Sie beschreiben hier die Ausschussrealität, als säßen wir dort alle zusammen und berieten ganz intensiv über Vorlagen, und erst danach legten sich die Fraktionen fest. Ich bitte Sie, in welchem Ausschuss ist das denn so? Ich sitze im Finanzausschuss. Ich saß im Familienausschuss. Ich bin stellvertretendes Mitglied im Innenausschuss. Ich kann Ihnen sagen: Da gibt es vorher Festlegungen der Fraktionen, wie man am Ende über Anträge abstimmt. Das gehört zur Realität. Deshalb muss es an der Stelle kein geschützter Raum sein.

(Beifall beim BÜNDNIS 90/DIE GRÜNEN und bei der LINKEN)

Wir haben darüber hinaus in den Landesparlamenten in Bayern, Berlin und Brandenburg die grundsätzliche Öffentlichkeit von Ausschusssitzungen, weil das selbstverständlich ist und weil wir uns gegenüber den Bürgerinnen und Bürgern zu erklären haben. Wir sollten froh sein über das Interesse der Menschen, darüber, dass sie erfahren wollen, was wir beraten, wie wir beraten und über welche Dokumente wir beraten. Deshalb gibt es unsere Antragsinitiative an dieser Stelle.

Kommunalparlamente machen seit über 20 Jahren gute Erfahrungen damit.

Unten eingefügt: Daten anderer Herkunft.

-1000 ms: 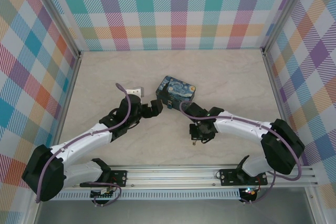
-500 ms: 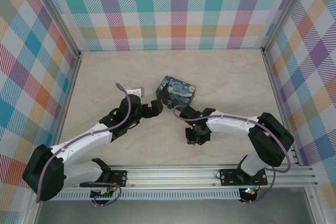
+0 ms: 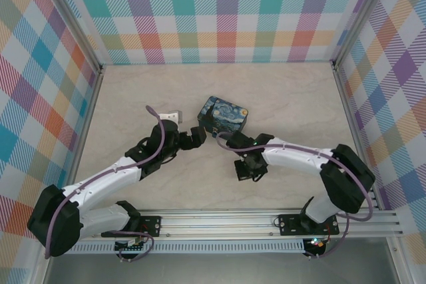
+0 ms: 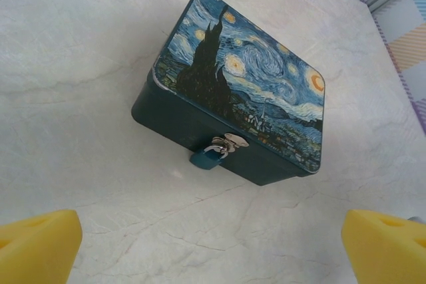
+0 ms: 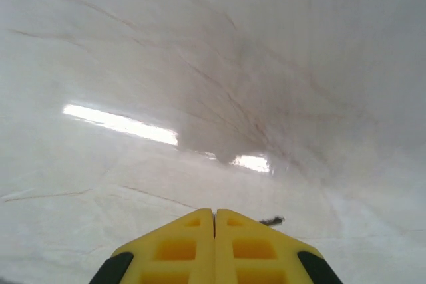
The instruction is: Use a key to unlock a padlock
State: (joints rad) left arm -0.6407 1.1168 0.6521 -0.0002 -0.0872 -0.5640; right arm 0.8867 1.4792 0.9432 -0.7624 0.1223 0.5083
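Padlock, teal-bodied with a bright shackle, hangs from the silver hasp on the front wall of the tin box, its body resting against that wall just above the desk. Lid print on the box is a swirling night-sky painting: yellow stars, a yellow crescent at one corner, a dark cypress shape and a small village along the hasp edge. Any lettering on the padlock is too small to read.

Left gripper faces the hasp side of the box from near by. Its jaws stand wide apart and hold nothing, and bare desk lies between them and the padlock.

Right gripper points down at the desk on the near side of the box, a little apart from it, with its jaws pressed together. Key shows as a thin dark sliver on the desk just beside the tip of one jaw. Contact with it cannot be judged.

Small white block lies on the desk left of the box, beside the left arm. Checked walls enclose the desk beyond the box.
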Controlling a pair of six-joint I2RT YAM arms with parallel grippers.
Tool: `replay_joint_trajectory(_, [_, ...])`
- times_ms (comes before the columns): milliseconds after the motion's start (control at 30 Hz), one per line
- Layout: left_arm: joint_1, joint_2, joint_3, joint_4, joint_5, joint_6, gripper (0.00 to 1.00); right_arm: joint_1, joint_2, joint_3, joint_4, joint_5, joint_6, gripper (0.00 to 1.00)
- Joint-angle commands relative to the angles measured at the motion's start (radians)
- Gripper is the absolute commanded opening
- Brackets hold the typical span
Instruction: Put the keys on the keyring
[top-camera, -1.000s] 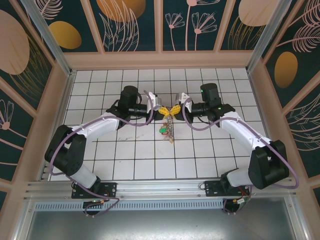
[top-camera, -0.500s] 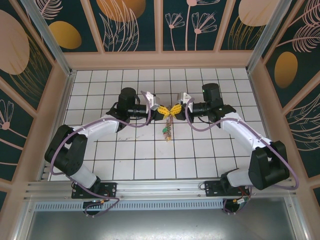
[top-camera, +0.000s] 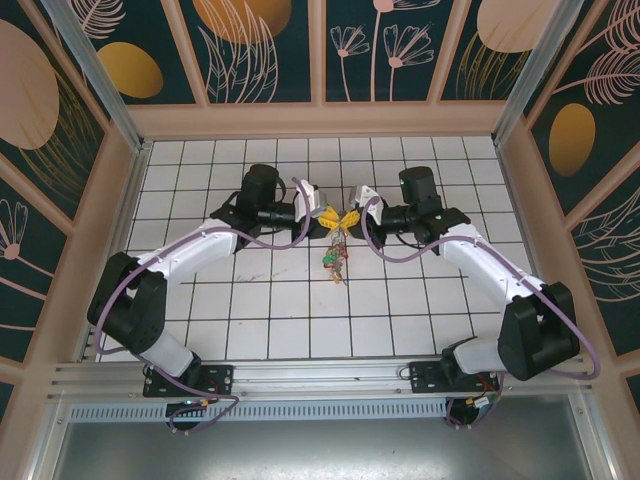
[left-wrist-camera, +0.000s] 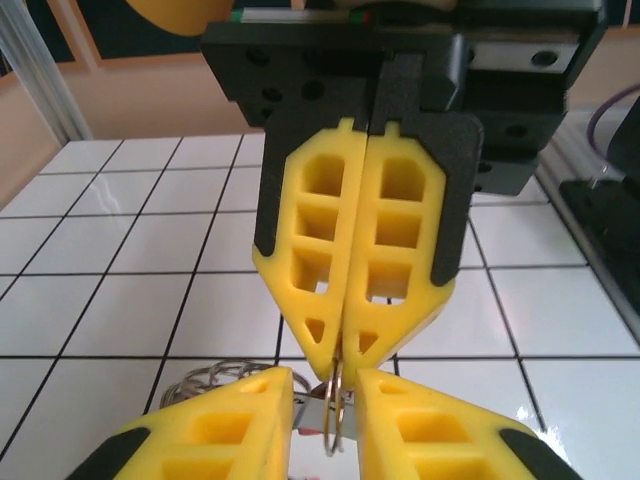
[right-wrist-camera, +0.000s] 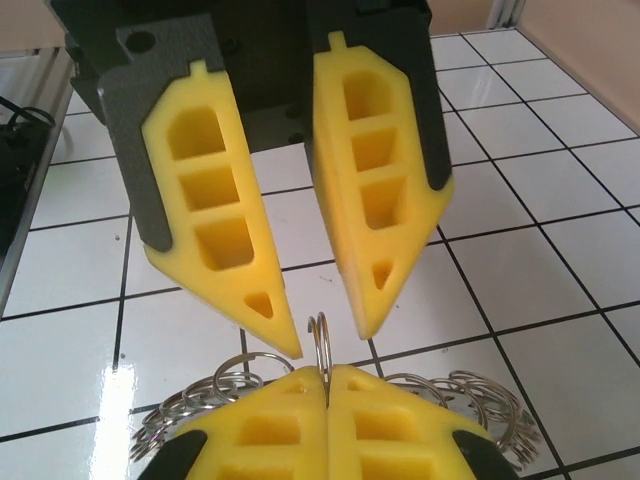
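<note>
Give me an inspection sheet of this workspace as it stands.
Surface: white tiled table, glossy.
Job's things: keys with red and green heads bunched just on the near side of the grippers; keyring of linked loops beneath the right gripper.
Clutter: nothing seen.
Grippers: right gripper shut on a thin metal ring; left gripper open around that ring.
Cables: purple cables looped along both arms.
Surroundings: leaf-painted walls, wooden frame.

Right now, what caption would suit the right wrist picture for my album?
Right gripper pinches a thin metal ring upright, with the left gripper open on either side of it.
</note>
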Motion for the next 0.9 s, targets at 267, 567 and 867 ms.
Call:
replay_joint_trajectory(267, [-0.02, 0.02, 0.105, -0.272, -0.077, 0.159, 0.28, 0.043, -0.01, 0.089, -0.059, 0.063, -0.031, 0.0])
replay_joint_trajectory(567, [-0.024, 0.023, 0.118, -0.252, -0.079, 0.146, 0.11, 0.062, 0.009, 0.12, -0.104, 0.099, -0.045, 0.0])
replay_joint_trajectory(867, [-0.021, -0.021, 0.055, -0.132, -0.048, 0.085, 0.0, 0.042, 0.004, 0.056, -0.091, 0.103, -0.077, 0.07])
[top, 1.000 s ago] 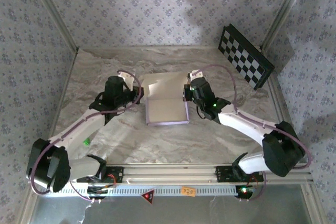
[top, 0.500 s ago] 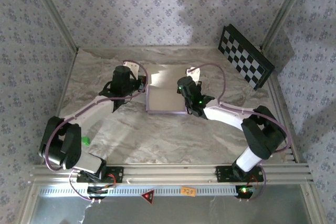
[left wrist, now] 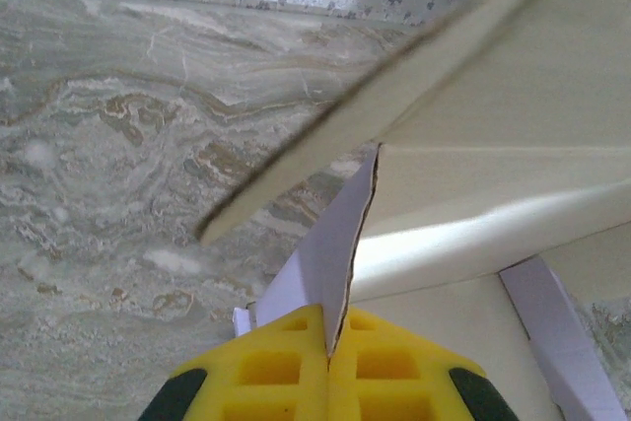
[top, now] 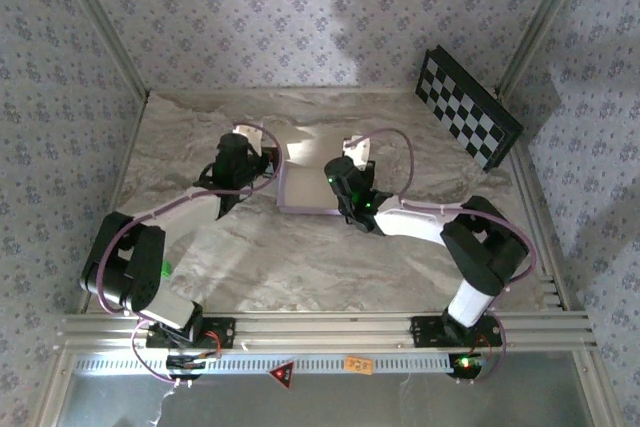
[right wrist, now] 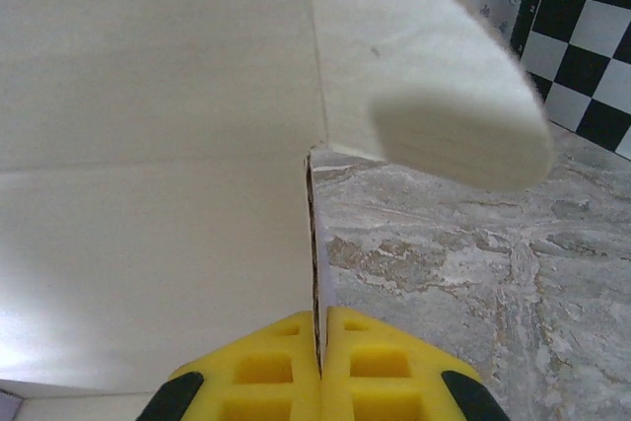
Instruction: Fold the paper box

Selbstverständlich gibt es Geheimschutzinteressen; dann hat man nichtöffentliche Teile. Das alles ist in unserem Antrag aufgeführt. Das sind keine K.-o.-Argumente, was unseren Antrag angeht. Deshalb werbe ich für unser Anliegen. Ich bin gespannt auf die Darlegungen der SPD, warum sie eine Kehrtwende, eine Wende um 180 Grad, gemacht hat, nur weil sie jetzt in der Regierung ist.